With the aim of responding to such challenges while also attempting to maintain a premium on internal validity, various adaptations of the RCT have been proposed to test efficacy, including non-inferior or equivalence designs (Gros et al., 2013). Whereas pure RCTs generally seek to compare two treatments and determine whether one is significantly different or better than the original treatment, equivalence designs compare two interventions to determine whether one is generally equivalent in clinical value to the more established intervention (Wellek, 2003). Similarly, non-inferior designs are used to determine if a new (or enhanced) intervention or delivery modality does not significantly differ from the standard of intervention in community-based settings or treatment as usual (Greene, Morland, Durkalski & Frueh, 2008; Wiens, 2001). In the case the technology-enhanced interventions as an example, the goal is not whether the technology necessarily improves outcomes, but rather does it offer relatively the same clinical value or no less than the previously established margin of inferiority with the added benefit of cost-effectiveness, accessibility, and/or efficiency.

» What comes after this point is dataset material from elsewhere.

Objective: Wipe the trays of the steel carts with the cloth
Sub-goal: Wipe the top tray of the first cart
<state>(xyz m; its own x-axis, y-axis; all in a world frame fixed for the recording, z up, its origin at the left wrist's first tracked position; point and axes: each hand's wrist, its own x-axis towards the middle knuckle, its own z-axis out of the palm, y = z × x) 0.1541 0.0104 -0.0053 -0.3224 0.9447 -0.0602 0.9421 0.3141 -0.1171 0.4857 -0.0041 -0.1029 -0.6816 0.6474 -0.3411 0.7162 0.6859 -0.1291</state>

This point is highlighted by Aciemo and colleagues (2016) who used a non-inferiority design to compare in-person versus telehealth delivery of an exposure-based treatment, Behavioral Activation and Therapeutic Exposure (BA-TE), involving imaginal exposure, situational exposure and behavioral activation in a sample of veteran participants suffering from PTSD or major depressive disorder (MDD) (N = 201). This study sought to establish a solution to current barriers to care associated with traditional in-person modes of psychological treatment such as stigma, travel time and cost. Masters level therapists provided eight 1.5 hour sessions of BA-TE either in person (IP) at a clinic or using home-based telehealth (HBT) with the participant at their home. The majority of the HBT group participants were able to use their own personal electronics to install and use an encrypted internet-based video service comparable to “Skype” or “Facetime.” Symptom improvement for both MDD and PTSD was comparable at post treatment and at 3- and 6-month follow up assessments between the traditional in-person BA-TE group and the experimental HBT BA-TE group. These findings provide evidence that PTSD and MDD treatment can be effectively and safely administered using home-based telehealth. This provides a possible solution to barriers to treatment associated with some clinical populations without sacrificing clinical value.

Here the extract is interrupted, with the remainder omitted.